### [Exercise directions]
Locate each line below that includes "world" and reproduce it.

################

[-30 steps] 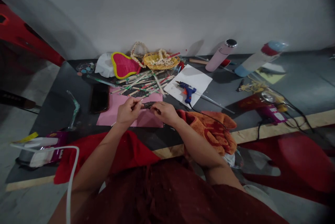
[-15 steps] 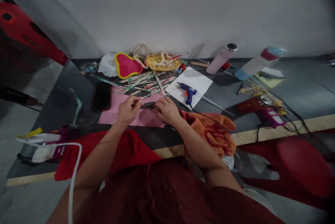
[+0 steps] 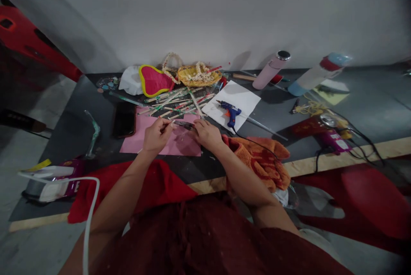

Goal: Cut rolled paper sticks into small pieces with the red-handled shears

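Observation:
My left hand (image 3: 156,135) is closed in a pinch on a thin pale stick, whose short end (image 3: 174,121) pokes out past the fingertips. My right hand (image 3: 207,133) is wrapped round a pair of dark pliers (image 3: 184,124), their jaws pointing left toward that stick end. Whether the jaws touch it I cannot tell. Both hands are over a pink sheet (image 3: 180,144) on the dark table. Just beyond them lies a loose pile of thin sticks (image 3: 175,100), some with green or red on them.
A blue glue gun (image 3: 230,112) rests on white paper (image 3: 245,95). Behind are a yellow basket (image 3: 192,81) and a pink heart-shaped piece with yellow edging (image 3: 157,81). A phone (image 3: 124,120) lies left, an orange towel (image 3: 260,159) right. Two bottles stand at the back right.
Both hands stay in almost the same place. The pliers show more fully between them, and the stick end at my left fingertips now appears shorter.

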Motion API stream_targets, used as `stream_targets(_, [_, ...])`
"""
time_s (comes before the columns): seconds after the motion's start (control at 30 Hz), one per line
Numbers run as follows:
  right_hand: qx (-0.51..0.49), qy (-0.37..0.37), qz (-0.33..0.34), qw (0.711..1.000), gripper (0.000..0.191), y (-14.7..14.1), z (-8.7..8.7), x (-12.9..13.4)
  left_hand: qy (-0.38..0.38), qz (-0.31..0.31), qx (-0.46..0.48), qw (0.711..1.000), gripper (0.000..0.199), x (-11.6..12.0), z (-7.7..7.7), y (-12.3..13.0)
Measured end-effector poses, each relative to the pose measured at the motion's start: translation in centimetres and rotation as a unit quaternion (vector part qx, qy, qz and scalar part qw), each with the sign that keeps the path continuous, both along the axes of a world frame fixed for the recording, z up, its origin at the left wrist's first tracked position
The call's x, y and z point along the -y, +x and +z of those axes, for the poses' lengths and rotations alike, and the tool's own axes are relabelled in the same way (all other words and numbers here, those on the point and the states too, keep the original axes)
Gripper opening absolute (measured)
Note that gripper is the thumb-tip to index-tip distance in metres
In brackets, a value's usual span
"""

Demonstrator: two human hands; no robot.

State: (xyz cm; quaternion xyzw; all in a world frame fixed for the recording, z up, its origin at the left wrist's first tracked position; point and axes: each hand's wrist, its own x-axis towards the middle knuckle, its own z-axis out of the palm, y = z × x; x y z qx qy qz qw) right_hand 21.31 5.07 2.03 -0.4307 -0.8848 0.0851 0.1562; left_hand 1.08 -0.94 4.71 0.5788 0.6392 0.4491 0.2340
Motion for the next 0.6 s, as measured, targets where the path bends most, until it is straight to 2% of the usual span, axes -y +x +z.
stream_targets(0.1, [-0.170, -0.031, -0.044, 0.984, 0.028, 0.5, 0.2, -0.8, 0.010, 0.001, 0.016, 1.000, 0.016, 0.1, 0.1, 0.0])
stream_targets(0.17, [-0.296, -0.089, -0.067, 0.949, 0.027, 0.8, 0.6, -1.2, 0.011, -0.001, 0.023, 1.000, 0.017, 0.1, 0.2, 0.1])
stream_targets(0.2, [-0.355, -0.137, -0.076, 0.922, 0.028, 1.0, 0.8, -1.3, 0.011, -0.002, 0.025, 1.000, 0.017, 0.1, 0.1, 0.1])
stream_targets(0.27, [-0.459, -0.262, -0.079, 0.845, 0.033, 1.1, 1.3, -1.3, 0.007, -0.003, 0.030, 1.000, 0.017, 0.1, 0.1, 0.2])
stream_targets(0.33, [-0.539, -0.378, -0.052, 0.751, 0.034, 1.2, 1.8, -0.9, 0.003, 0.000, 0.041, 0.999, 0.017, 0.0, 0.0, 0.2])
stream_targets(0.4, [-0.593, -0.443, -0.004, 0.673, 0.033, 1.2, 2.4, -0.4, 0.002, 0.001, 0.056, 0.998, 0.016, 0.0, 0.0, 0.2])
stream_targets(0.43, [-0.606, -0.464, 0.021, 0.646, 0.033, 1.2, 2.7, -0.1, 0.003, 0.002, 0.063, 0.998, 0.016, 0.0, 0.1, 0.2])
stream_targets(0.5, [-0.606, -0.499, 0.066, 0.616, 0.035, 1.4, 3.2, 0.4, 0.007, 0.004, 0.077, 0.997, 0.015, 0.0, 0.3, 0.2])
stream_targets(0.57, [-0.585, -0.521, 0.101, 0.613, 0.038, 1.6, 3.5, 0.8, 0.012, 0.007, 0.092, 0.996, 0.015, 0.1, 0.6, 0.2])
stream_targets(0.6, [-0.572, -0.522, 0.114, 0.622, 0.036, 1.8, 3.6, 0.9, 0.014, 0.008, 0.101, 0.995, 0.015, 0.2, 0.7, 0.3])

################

### [Response for this exercise]
Measured end-effector poses, each relative to the pose measured at the motion's start: translation in centimetres and rotation as a unit quaternion (vector part qx, qy, qz and scalar part qw), each with the sign that keeps the path continuous, both along the axes of a world frame fixed for the recording, z up, its origin at the left wrist's first tracked position
State: (xyz cm; quaternion xyzw; all in a world frame fixed for the recording, z up, its origin at the left wrist's first tracked position; point and axes: each hand's wrist, its own x-axis towards the middle knuckle, its own z-axis out of the palm, y = z × x; x y z qx qy qz qw) right_hand 21.31 5.07 2.03 -0.4307 -0.8848 0.0851 0.1562; left_hand 1.08 -0.94 4.71 0.5788 0.6392 0.4491 0.2340

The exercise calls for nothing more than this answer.